Moda w wystroju wnętrz zmienia się dynamicznie. Trudno byłoby za nią nadążyć. Na szczęście nie musisz robić generalnych remontów, kiedy zapragniesz, aby Twoje mieszkanie skąpało się w zieleni i wyglądało niczym las tropikalny. Pomogą Ci w tym ozdoby, meble i akcesoria wykonane z bogato zdobionych tkanin z motywem jungle.

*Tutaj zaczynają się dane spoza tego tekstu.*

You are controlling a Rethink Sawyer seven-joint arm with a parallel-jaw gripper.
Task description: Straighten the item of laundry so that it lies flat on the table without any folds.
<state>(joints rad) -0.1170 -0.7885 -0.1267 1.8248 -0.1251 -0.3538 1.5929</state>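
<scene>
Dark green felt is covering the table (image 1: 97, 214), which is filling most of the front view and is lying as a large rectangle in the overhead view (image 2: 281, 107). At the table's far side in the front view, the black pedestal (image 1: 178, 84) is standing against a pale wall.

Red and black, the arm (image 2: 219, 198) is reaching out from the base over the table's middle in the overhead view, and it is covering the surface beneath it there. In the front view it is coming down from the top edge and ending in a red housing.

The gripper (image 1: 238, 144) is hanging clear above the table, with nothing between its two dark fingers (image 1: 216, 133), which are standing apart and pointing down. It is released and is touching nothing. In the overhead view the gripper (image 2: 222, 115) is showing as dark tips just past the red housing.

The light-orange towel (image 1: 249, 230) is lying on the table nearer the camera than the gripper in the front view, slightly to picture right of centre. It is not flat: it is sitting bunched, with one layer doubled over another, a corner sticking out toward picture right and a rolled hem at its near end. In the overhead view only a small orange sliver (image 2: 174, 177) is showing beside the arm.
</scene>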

Tkaniny w egzotyczne wzory
Tanim, efektownym i stosunkowo szybkim sposobem na metamorfozę wnętrza, jest zmiana obicia na kanapie, fotelach czy pufie. To zabieg estetyczny i praktyczny – kiedy zewnętrzna warstwa siedziska ulegnie wytarciu czy wyblaknie nie musisz wymieniać całego mebla (zwłaszcza, gdy jego konstrukcja nadal jest solidna). Wystarczy zmienić tapicerkę i cieszyć się np. narożnikiem w kolorowe liście monstery czy palmy albo dżunglę z panterami i tygrysami. Możesz też zdecydować się na obicie mebla jednolitą tkaniną welurową czy żakardową w kolorze zielonym i na jej tle ułożyć poduszki w dekoracyjnych poszewkach z motywem lasu.
Naturalne materiały
Zbliżenie z naturą oznacza rezygnację ze sztuczności i zastąpienie plastiku drewnem, wikliną, lnem. Z meblami wykonanymi z tych materiałów świetnie komponują się szkło i stal, które nie dość, że są wysoce praktyczne oraz solidne, to jeszcze uchodzą za materiały ponadczasowe o doskonałych walorach estetycznych.

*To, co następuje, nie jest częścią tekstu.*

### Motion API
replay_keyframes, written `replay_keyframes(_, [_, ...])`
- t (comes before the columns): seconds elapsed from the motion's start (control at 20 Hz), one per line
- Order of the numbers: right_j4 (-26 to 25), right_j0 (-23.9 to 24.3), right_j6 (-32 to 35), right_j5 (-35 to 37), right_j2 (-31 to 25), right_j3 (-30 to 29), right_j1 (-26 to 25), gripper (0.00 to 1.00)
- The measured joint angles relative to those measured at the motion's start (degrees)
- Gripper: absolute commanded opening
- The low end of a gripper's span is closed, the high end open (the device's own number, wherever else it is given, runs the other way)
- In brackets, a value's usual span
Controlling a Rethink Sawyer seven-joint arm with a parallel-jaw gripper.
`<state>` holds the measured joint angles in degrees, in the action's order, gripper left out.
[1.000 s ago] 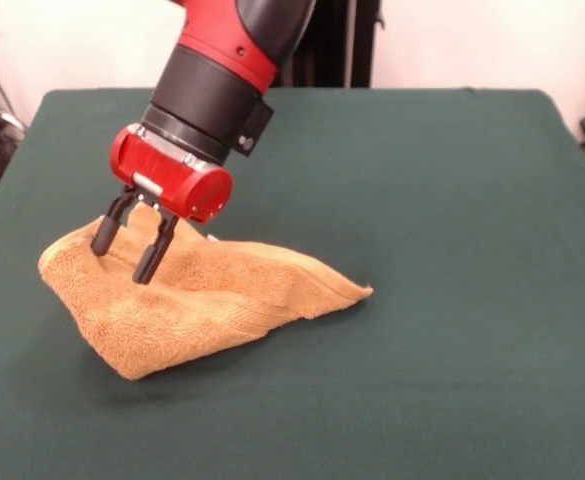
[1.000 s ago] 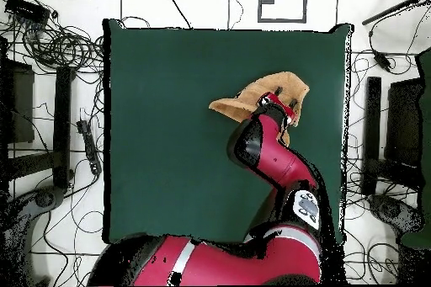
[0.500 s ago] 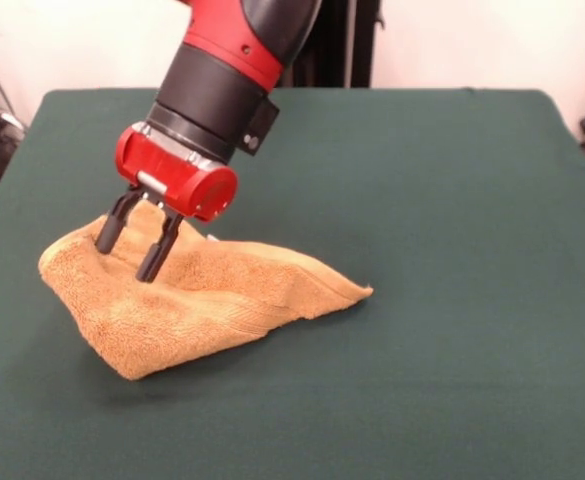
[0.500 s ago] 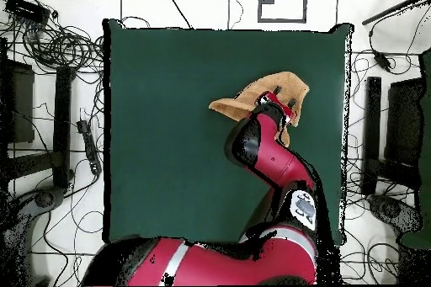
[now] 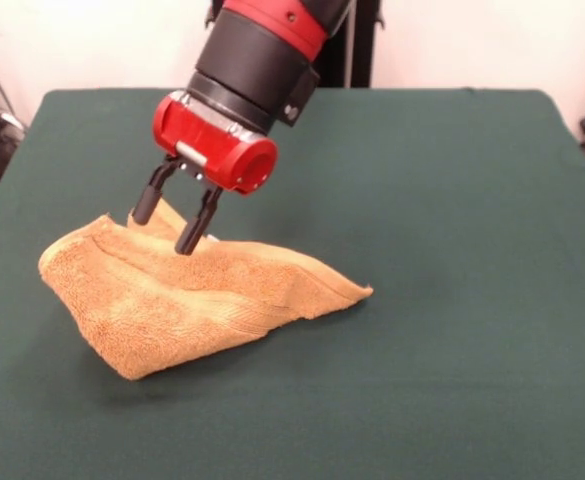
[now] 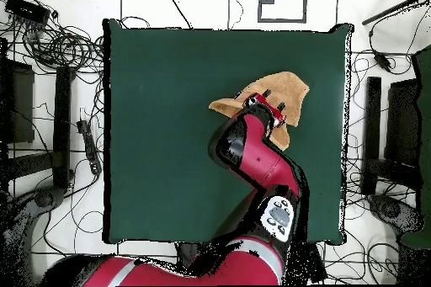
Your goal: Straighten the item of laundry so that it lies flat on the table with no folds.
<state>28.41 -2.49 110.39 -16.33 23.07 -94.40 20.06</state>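
Observation:
The item of laundry [image 5: 187, 300] is an orange-tan terry towel, folded over into a rough triangle on the left part of the green table [image 5: 452, 200]. One point reaches toward the middle of the table, and a woven band runs along its lower fold. My gripper [image 5: 164, 232] hangs just above the towel's far edge, open, with nothing between its black fingers [image 5: 194, 228]. In the overhead view the towel [image 6: 282, 90] lies at the upper right of the table [image 6: 160, 124], partly hidden by the red arm and gripper [image 6: 264, 105].
Cables and stands [image 6: 50, 65] lie on the floor round the table in the overhead view. The table's left edge [image 5: 2, 190] is close to the towel in the front view.
The gripper has risen and shifted right and toward the far side of the towel, staying open. The towel has not moved.

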Motion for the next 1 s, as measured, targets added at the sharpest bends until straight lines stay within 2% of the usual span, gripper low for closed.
replay_keyframes(1.0, [0.0,3.3,0.0,0.8,0.2,-0.4,0.0,1.00])
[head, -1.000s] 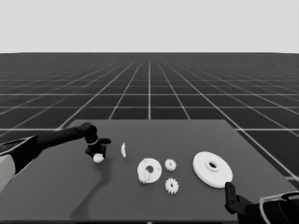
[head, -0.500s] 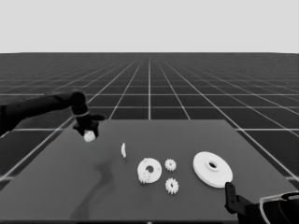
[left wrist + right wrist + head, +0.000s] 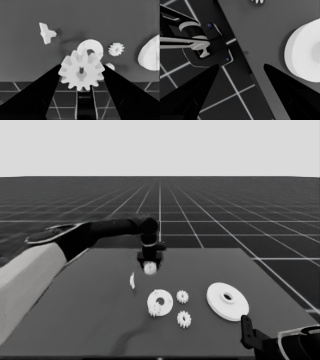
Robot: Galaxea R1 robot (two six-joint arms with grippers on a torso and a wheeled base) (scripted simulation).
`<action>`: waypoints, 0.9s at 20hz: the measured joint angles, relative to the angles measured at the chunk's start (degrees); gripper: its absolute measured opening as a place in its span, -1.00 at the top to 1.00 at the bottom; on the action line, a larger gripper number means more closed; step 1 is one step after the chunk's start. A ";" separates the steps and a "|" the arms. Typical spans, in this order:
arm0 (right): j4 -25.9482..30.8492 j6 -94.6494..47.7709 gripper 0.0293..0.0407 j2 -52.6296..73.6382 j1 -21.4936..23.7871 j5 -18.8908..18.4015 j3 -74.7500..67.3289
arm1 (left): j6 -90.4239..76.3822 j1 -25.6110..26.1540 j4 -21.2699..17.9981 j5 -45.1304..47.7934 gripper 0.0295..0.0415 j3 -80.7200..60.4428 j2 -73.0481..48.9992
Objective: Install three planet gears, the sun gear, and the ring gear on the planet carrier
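Above table centre | left fingers [image 3: 82,100] clamp gear [image 3: 81,70], teeth clear only wrist-side | right fingers [image 3: 240,72] apart, parked

One small white toothed gear [image 3: 150,268] hung above the table, clamped between the left gripper's [image 3: 150,264] fingers, flat face toward the wrist camera; the smaller round part [image 3: 160,302], flat with a wide hole, lay below it with a gear [image 3: 154,310] at its rim. Two more gears [image 3: 182,296] [image 3: 184,319] lay just beside it; the larger round part [image 3: 227,301], thick with a small hole, lay farther right.
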State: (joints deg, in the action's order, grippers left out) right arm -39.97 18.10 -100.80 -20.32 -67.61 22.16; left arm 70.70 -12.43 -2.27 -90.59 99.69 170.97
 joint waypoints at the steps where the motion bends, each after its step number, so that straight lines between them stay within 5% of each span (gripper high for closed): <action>1: 0.00 0.00 -0.61 0.00 0.00 0.00 0.00 | -0.27 0.00 0.00 -0.01 0.72 1.89 1.67; 5: 0.00 0.00 -0.61 0.00 0.00 0.00 0.00 | -0.78 0.01 0.02 -0.03 0.72 4.55 3.71; 7: 0.00 0.00 -0.61 0.00 0.00 0.00 0.00 | -1.66 12.43 12.21 4.42 0.72 6.28 4.25; 9: 0.00 0.00 -0.61 0.00 0.00 0.00 0.00 | -4.19 17.37 15.98 6.63 0.72 10.84 5.72; 15: 0.00 0.00 -0.61 0.00 0.00 0.00 0.00 | -5.93 19.34 17.59 8.09 0.72 14.09 6.84; 17: 0.00 0.00 -0.61 0.00 0.00 0.00 0.00 | -5.98 19.38 17.64 8.14 -0.27 14.18 6.87; 18: 0.00 0.00 -0.61 0.00 0.00 0.00 0.00 | -5.99 19.39 17.65 8.15 -0.42 14.20 6.87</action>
State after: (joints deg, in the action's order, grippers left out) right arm -39.97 18.10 -100.80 -20.32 -67.61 22.16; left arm 64.71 6.96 15.37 -82.44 113.90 177.85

Jeżeli nie chcesz zmieniać wszystkich mebli, możesz dokonać tańszej metamorfozy, np. kupując klosz lampy wykonany z papieru (można go okleić tkaniną), bambusowe tace i naczynia kuchenne, ceramiczne i gliniane osłonki na doniczki. Dobrym pomysłem będzie zawieszenie bogato zdobionych motywami roślinnymi zasłon, jak również podobnych tapet za telewizorem czy wezgłowiem łóżka.

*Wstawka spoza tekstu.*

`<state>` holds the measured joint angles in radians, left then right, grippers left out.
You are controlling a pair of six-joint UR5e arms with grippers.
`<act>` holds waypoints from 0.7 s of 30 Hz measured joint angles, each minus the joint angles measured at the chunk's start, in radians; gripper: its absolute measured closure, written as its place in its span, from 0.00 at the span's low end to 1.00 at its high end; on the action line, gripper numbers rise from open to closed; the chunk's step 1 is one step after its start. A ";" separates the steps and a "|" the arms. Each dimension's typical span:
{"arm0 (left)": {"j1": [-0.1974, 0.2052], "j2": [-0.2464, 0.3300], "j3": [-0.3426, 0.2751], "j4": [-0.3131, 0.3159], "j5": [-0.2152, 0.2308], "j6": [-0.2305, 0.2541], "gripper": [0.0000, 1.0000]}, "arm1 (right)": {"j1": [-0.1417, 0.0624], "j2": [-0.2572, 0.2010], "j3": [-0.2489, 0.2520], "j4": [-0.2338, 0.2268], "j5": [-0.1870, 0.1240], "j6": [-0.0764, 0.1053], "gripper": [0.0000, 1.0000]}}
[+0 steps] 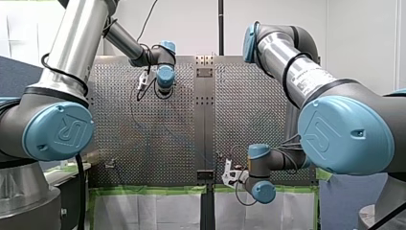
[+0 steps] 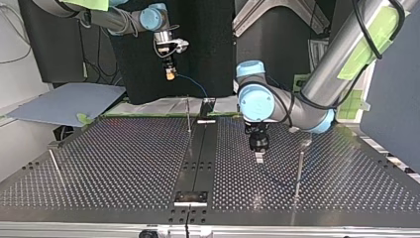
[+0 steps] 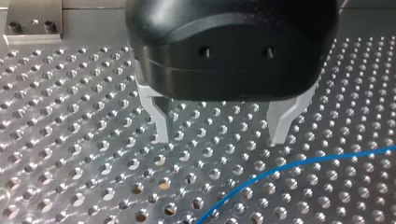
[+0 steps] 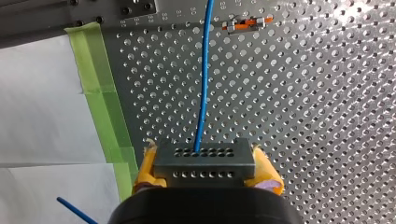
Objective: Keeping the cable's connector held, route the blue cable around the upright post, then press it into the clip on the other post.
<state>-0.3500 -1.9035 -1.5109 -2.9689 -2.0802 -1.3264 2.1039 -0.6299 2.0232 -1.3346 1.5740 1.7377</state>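
1. Where the top view begins at its left, my right arm's gripper point(image 2: 170, 74) hangs high over the far edge of the perforated metal table point(image 2: 109, 158). A thin, bright blue cable point(image 2: 193, 85) drops away from it towards the plate.
2. Further right in that view a slim upright metal post point(image 2: 188, 115) stands by the middle strip. My left arm's black gripper point(image 2: 259, 157) sits low over the holes, and a second thin post point(image 2: 299, 168) stands beyond it. This view does not let me follow the cable to either post.
3. Only the right wrist view shows what is held. It is a grey metal connector block with two rows of small holes point(image 4: 204, 162), clamped between the yellow pads point(image 4: 145, 167).
4. The cable leaves the block's upper row as one smooth strand and runs straight ahead over the table. It passes just beside a small orange-and-metal piece point(image 4: 247, 23). A strip of green tape point(image 4: 100, 93) edges the plate.
5. Only the left wrist view shows the metal fingers point(image 3: 161, 122) spread wide apart with nothing between them, their tips just above the table. The cable curves across the holes ahead of them, clear of both.
6. In the front view the cable is too faint to trace.
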 joint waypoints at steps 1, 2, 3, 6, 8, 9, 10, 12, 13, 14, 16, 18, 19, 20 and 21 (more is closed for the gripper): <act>0.001 -0.001 0.001 0.004 0.000 0.002 0.00 | 0.000 0.000 -0.001 0.000 0.000 0.000 1.00; 0.002 -0.004 0.005 0.009 0.000 0.006 0.00 | 0.000 0.000 -0.002 0.001 -0.001 0.000 1.00; 0.002 -0.009 0.010 0.010 -0.001 0.011 0.00 | 0.000 0.000 -0.002 0.000 -0.002 0.000 1.00; -0.002 -0.033 0.033 0.003 -0.012 0.034 0.00 | 0.000 0.000 -0.003 0.000 -0.004 0.000 1.00; -0.006 -0.053 0.046 0.002 -0.027 0.054 0.00 | 0.000 0.000 -0.003 0.000 -0.005 0.001 1.00; -0.007 -0.061 0.049 0.005 -0.034 0.063 0.00 | 0.000 0.000 -0.003 0.000 -0.005 0.001 1.00; -0.007 -0.068 0.052 0.010 -0.039 0.072 0.00 | 0.000 0.000 -0.004 0.000 -0.005 0.001 1.00; -0.006 -0.083 0.055 0.023 -0.052 0.091 0.00 | 0.000 0.000 -0.005 0.001 -0.005 0.001 1.00; -0.005 -0.089 0.056 0.028 -0.058 0.098 0.00 | 0.000 0.000 -0.005 0.001 -0.005 0.002 1.00; -0.004 -0.097 0.058 0.035 -0.067 0.109 0.00 | 0.000 0.000 -0.005 0.000 -0.005 0.003 1.00; -0.004 -0.109 0.059 0.047 -0.083 0.126 0.00 | 0.000 0.000 -0.005 0.000 -0.005 0.004 1.00; -0.004 -0.118 0.060 0.059 -0.098 0.147 0.00 | 0.000 0.000 -0.005 0.000 -0.005 0.005 1.00; -0.004 -0.120 0.060 0.063 -0.102 0.156 0.00 | 0.000 0.000 -0.005 0.000 -0.006 0.005 1.00; -0.004 -0.121 0.060 0.068 -0.107 0.167 0.00 | 0.000 0.000 -0.005 0.000 -0.006 0.005 1.00; -0.003 -0.122 0.060 0.071 -0.110 0.176 0.00 | 0.000 0.000 -0.005 0.000 -0.006 0.005 1.00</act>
<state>-0.3534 -2.0259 -1.4512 -2.8981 -2.1900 -1.1503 2.1038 -0.6295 2.0181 -1.3347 1.5680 1.7427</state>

Urban jungle to w dosłownym tłumaczeniu „miejska dżungla”. Wśród wybrukowanych ulic i betonowych bloków można stworzyć własną ostoję, miejsce relaksu, bezpieczną przystań, które wszyscy potrzebujemy. Pamiętaj, że powinny w niej królować rośliny – nie tylko w formie nadruków na tkaninach, ale też żywe, w imponujących rozmiarach i nietuzinkowych konfiguracjach. Niczym w najpiękniejszym ogrodzie botanicznym!